**Task prompt**
In the entries that follow, how many lines hold the string "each"? Give only that number.

(Collected data entries)
Content starts

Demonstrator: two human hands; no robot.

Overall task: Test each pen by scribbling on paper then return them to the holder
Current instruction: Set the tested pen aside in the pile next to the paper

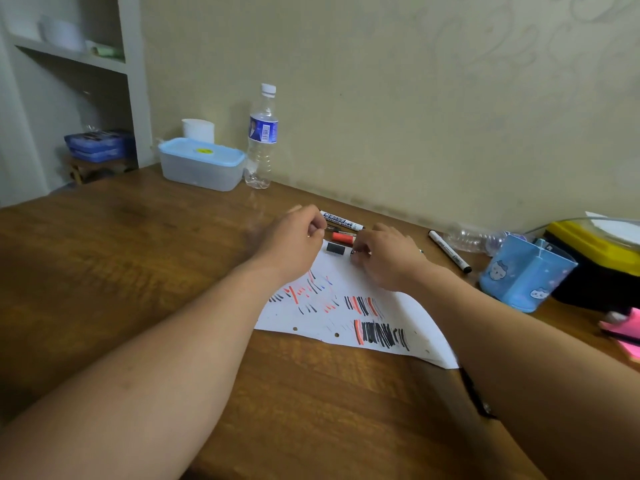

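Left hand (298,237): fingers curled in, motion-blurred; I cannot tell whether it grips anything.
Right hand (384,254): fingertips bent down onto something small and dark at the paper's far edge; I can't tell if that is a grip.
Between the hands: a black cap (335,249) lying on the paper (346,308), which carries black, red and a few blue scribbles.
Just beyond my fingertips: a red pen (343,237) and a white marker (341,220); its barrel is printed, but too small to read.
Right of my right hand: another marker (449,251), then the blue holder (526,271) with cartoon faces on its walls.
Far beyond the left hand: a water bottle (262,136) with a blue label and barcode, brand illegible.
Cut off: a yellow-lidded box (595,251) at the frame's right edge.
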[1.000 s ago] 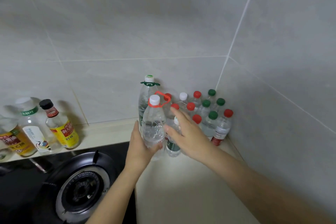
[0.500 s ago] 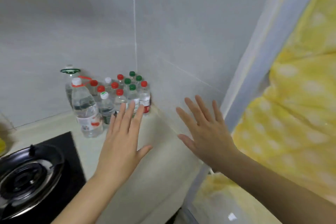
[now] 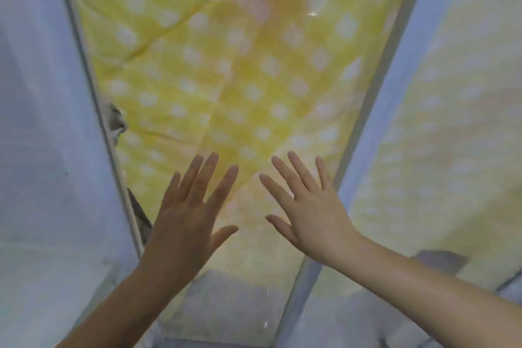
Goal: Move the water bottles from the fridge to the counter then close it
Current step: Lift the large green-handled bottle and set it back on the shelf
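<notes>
Both of my hands are raised in front of me with straight, spread fingers and hold nothing. My left hand (image 3: pixel 192 212) is at lower centre, my right hand (image 3: pixel 308 206) just right of it. Behind them hangs a yellow cloth with white dots (image 3: pixel 231 70), seen between pale blue-white panels. No water bottles, counter or fridge interior can be made out in this view. The picture is blurred by motion.
A pale panel with a grey edge strip (image 3: pixel 93 110) runs down the left side. Another pale upright frame (image 3: pixel 375 93) slants down the right, with a glossy surface (image 3: pixel 452 110) beyond it mirroring the dotted cloth.
My view has swung right, away from the counter corner with the bottles and the stove. Both hands let go of the bottles, opened and now face the yellow cloth.
</notes>
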Demonstrator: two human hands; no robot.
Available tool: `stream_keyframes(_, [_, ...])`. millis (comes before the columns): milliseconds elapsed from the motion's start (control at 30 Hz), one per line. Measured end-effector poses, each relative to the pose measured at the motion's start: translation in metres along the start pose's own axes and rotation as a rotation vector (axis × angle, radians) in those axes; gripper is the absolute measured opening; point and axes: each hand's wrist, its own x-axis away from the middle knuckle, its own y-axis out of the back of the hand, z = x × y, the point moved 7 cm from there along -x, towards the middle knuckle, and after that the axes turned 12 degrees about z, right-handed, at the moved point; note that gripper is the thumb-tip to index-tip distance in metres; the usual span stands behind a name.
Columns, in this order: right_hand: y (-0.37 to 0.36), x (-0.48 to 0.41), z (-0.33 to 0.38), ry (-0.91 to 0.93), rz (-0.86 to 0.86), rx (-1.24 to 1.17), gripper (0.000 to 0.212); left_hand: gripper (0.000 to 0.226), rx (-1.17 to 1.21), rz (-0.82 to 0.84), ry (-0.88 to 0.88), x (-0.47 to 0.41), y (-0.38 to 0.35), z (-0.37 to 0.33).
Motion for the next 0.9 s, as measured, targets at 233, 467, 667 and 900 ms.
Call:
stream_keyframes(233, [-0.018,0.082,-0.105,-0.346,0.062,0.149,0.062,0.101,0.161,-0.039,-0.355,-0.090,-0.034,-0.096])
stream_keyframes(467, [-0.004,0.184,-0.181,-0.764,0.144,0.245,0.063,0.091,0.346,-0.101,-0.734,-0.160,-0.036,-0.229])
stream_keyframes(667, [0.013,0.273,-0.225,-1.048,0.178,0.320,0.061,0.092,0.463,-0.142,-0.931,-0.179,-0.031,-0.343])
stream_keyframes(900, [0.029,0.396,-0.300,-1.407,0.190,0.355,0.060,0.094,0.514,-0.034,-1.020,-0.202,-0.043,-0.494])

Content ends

**Response box**
2